Your assignment -
Give the data again in full, exactly as written below.

Dataset content -

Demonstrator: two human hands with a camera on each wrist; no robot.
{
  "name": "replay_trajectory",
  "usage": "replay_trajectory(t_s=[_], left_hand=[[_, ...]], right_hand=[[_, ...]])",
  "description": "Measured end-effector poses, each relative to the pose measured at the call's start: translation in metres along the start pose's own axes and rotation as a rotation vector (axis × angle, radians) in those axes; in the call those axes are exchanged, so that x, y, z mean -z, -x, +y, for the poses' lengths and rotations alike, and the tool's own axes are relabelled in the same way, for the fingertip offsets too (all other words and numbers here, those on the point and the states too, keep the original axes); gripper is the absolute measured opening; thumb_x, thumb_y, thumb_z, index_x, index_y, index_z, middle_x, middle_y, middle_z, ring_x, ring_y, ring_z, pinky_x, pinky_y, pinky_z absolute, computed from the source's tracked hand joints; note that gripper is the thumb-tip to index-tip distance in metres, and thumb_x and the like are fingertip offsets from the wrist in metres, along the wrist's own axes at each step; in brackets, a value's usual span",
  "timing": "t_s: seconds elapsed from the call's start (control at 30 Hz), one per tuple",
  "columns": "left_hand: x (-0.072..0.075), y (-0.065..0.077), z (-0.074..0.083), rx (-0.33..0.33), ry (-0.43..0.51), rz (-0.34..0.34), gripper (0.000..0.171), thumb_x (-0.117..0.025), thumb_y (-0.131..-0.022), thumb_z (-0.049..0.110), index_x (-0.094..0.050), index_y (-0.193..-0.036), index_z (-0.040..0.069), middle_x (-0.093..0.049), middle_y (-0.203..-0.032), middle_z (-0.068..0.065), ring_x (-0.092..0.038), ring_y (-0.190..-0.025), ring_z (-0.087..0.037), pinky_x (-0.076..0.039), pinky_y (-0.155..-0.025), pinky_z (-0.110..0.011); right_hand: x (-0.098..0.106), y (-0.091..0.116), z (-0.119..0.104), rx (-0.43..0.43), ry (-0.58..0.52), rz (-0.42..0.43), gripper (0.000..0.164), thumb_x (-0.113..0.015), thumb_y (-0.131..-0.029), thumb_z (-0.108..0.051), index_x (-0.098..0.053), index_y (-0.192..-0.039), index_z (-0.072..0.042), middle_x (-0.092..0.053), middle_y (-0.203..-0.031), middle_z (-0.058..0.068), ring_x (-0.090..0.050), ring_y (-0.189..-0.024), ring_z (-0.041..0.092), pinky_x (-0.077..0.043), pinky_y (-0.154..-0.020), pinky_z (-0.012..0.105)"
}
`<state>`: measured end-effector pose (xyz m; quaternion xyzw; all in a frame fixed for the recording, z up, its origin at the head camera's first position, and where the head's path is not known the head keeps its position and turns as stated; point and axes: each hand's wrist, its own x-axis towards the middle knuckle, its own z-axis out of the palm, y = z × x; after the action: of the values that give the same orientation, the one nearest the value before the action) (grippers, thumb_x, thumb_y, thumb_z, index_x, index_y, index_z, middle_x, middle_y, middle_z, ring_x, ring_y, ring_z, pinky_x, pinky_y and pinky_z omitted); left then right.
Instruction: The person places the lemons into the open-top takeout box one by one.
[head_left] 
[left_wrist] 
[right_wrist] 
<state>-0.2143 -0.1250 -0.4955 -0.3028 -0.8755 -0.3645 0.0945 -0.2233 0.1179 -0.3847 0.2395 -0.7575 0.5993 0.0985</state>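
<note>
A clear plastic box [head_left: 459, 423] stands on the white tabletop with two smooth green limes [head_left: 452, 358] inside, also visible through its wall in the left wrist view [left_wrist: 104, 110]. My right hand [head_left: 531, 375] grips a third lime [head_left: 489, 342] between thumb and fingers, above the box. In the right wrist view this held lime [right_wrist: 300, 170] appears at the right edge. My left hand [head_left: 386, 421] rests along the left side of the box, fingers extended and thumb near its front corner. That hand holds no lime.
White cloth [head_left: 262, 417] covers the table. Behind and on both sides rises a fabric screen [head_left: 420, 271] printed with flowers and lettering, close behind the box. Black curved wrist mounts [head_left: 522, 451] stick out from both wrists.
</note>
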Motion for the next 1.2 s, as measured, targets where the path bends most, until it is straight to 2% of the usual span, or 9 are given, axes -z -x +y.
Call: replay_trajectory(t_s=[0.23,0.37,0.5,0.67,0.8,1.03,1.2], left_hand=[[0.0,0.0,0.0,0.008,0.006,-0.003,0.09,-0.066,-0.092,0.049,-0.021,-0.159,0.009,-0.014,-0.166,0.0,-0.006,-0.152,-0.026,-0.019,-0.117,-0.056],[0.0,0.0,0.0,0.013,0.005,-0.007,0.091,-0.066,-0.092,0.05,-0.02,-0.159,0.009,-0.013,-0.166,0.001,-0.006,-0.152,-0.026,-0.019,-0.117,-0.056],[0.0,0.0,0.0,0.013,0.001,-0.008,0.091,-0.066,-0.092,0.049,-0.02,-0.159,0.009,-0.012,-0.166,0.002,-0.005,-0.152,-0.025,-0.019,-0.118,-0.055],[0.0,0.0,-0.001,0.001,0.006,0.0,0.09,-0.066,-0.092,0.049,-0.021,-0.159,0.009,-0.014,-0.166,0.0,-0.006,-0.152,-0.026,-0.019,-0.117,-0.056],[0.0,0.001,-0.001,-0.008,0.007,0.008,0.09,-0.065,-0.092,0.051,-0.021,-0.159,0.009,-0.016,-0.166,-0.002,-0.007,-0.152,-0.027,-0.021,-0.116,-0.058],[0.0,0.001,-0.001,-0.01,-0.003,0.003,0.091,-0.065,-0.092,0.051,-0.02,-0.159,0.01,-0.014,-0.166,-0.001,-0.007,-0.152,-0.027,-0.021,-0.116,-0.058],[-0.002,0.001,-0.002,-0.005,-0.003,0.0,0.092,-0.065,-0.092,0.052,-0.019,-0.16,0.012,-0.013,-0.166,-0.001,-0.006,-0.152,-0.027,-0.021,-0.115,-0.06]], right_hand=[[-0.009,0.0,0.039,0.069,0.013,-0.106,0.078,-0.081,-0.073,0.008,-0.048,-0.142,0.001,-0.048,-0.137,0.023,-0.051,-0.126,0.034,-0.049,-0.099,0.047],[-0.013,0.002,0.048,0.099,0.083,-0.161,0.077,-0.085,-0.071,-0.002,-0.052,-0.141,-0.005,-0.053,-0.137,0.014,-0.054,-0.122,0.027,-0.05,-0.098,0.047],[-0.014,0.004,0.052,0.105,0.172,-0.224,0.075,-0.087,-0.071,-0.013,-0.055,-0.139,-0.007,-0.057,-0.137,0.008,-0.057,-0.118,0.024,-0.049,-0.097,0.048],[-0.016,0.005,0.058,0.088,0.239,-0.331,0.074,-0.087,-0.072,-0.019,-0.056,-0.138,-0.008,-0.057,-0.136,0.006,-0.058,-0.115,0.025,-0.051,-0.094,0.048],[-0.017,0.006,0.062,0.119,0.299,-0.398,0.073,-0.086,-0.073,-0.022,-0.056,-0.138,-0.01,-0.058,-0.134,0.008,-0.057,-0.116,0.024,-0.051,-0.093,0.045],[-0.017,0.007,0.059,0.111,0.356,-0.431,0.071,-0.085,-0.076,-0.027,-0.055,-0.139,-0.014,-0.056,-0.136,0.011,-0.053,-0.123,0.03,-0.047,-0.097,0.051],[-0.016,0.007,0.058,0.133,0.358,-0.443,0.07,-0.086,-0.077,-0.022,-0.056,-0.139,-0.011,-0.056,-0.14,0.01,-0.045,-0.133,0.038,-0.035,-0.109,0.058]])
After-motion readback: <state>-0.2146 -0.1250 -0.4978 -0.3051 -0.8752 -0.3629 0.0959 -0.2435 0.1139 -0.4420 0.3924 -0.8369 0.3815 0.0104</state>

Exercise result -
Demonstrator: two human hands with a camera on each wrist; no robot.
{
  "name": "replay_trajectory",
  "usage": "replay_trajectory(t_s=[_], left_hand=[[_, ...]], right_hand=[[_, ...]])",
  "description": "Measured end-effector poses, each relative to the pose measured at the call's start: translation in metres along the start pose's own axes and rotation as a rotation vector (axis × angle, radians) in those axes; in the call those axes are exchanged, so that x, y, z mean -z, -x, +y, for the poses' lengths and rotations alike, and the tool's own axes are relabelled in the same way, for the fingertip offsets too (all other words and numbers here, those on the point and the states too, keep the original axes); gripper is the absolute measured opening; thumb_x, thumb_y, thumb_z, index_x, index_y, index_z, middle_x, middle_y, middle_z, ring_x, ring_y, ring_z, pinky_x, pinky_y, pinky_z absolute, computed from the source's tracked hand joints; note that gripper is the thumb-tip to index-tip distance in metres, and thumb_x and the like are fingertip offsets from the wrist in metres, along the wrist's own axes at each step; in brackets, a value's usual span",
  "timing": "t_s: seconds elapsed from the call's start (control at 30 Hz), one per tuple",
  "columns": "left_hand: x (-0.072..0.075), y (-0.065..0.077), z (-0.074..0.083), rx (-0.33..0.33), ry (-0.43..0.51), rz (-0.34..0.34), gripper (0.000..0.171), thumb_x (-0.117..0.025), thumb_y (-0.131..-0.022), thumb_z (-0.049..0.110), index_x (-0.094..0.050), index_y (-0.193..-0.036), index_z (-0.040..0.069), middle_x (-0.093..0.049), middle_y (-0.203..-0.032), middle_z (-0.068..0.065), ring_x (-0.092..0.038), ring_y (-0.190..-0.025), ring_z (-0.087..0.037), pinky_x (-0.076..0.039), pinky_y (-0.155..-0.025), pinky_z (-0.110..0.011); right_hand: x (-0.098..0.106), y (-0.091..0.116), z (-0.119..0.104), rx (-0.43..0.43), ry (-0.58..0.52), rz (-0.42..0.43), gripper (0.000..0.164), thumb_x (-0.113..0.015), thumb_y (-0.131..-0.029), thumb_z (-0.108..0.051), index_x (-0.098..0.053), index_y (-0.192..-0.039), index_z (-0.072..0.042), middle_x (-0.092..0.053), middle_y (-0.203..-0.031), middle_z (-0.058..0.068), ring_x (-0.090..0.050), ring_y (-0.189..-0.024), ring_z (-0.041..0.092), pinky_x (-0.077..0.043), pinky_y (-0.154..-0.020), pinky_z (-0.012..0.105)"
}
`<state>`: measured end-effector pose (xyz m; quaternion xyzw; all in a frame fixed for the recording, z up, its origin at the head camera's first position, and where the head's path is not known the head keeps its position and turns as stated; point and axes: each hand's wrist, its own x-axis towards the middle knuckle, its own z-axis out of the palm, y = z × x; after the action: of the values that give the same orientation, the one nearest the value before the action) (grippers, thumb_x, thumb_y, thumb_z, index_x, index_y, index_z, middle_x, middle_y, middle_z, ring_x, ring_y, ring_z, pinky_x, pinky_y and pinky_z omitted); left then right.
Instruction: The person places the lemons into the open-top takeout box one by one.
[head_left] 
[left_wrist] 
[right_wrist] 
<state>-0.2143 -0.1250 -0.4955 -0.3028 -0.8755 -0.3645 0.0945 -0.2233 0.1179 -0.3847 0.2395 -0.7575 0.5993 0.0985</state>
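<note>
A clear plastic box [head_left: 459, 423] stands on the white tabletop with two smooth green limes [head_left: 452, 358] inside, also visible through its wall in the left wrist view [left_wrist: 104, 110]. My right hand [head_left: 531, 375] grips a third lime [head_left: 489, 342] between thumb and fingers, above the box. In the right wrist view this held lime [right_wrist: 300, 170] appears at the right edge. My left hand [head_left: 386, 421] rests along the left side of the box, fingers extended and thumb near its front corner. That hand holds no lime.
White cloth [head_left: 262, 417] covers the table. Behind and on both sides rises a fabric screen [head_left: 420, 271] printed with flowers and lettering, close behind the box. Black curved wrist mounts [head_left: 522, 451] stick out from both wrists.
</note>
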Motion for the next 1.2 s, as measured, targets where the path bends most, until it is straight to 2% of the usual span, or 9 are given, axes -z -x +y.
Call: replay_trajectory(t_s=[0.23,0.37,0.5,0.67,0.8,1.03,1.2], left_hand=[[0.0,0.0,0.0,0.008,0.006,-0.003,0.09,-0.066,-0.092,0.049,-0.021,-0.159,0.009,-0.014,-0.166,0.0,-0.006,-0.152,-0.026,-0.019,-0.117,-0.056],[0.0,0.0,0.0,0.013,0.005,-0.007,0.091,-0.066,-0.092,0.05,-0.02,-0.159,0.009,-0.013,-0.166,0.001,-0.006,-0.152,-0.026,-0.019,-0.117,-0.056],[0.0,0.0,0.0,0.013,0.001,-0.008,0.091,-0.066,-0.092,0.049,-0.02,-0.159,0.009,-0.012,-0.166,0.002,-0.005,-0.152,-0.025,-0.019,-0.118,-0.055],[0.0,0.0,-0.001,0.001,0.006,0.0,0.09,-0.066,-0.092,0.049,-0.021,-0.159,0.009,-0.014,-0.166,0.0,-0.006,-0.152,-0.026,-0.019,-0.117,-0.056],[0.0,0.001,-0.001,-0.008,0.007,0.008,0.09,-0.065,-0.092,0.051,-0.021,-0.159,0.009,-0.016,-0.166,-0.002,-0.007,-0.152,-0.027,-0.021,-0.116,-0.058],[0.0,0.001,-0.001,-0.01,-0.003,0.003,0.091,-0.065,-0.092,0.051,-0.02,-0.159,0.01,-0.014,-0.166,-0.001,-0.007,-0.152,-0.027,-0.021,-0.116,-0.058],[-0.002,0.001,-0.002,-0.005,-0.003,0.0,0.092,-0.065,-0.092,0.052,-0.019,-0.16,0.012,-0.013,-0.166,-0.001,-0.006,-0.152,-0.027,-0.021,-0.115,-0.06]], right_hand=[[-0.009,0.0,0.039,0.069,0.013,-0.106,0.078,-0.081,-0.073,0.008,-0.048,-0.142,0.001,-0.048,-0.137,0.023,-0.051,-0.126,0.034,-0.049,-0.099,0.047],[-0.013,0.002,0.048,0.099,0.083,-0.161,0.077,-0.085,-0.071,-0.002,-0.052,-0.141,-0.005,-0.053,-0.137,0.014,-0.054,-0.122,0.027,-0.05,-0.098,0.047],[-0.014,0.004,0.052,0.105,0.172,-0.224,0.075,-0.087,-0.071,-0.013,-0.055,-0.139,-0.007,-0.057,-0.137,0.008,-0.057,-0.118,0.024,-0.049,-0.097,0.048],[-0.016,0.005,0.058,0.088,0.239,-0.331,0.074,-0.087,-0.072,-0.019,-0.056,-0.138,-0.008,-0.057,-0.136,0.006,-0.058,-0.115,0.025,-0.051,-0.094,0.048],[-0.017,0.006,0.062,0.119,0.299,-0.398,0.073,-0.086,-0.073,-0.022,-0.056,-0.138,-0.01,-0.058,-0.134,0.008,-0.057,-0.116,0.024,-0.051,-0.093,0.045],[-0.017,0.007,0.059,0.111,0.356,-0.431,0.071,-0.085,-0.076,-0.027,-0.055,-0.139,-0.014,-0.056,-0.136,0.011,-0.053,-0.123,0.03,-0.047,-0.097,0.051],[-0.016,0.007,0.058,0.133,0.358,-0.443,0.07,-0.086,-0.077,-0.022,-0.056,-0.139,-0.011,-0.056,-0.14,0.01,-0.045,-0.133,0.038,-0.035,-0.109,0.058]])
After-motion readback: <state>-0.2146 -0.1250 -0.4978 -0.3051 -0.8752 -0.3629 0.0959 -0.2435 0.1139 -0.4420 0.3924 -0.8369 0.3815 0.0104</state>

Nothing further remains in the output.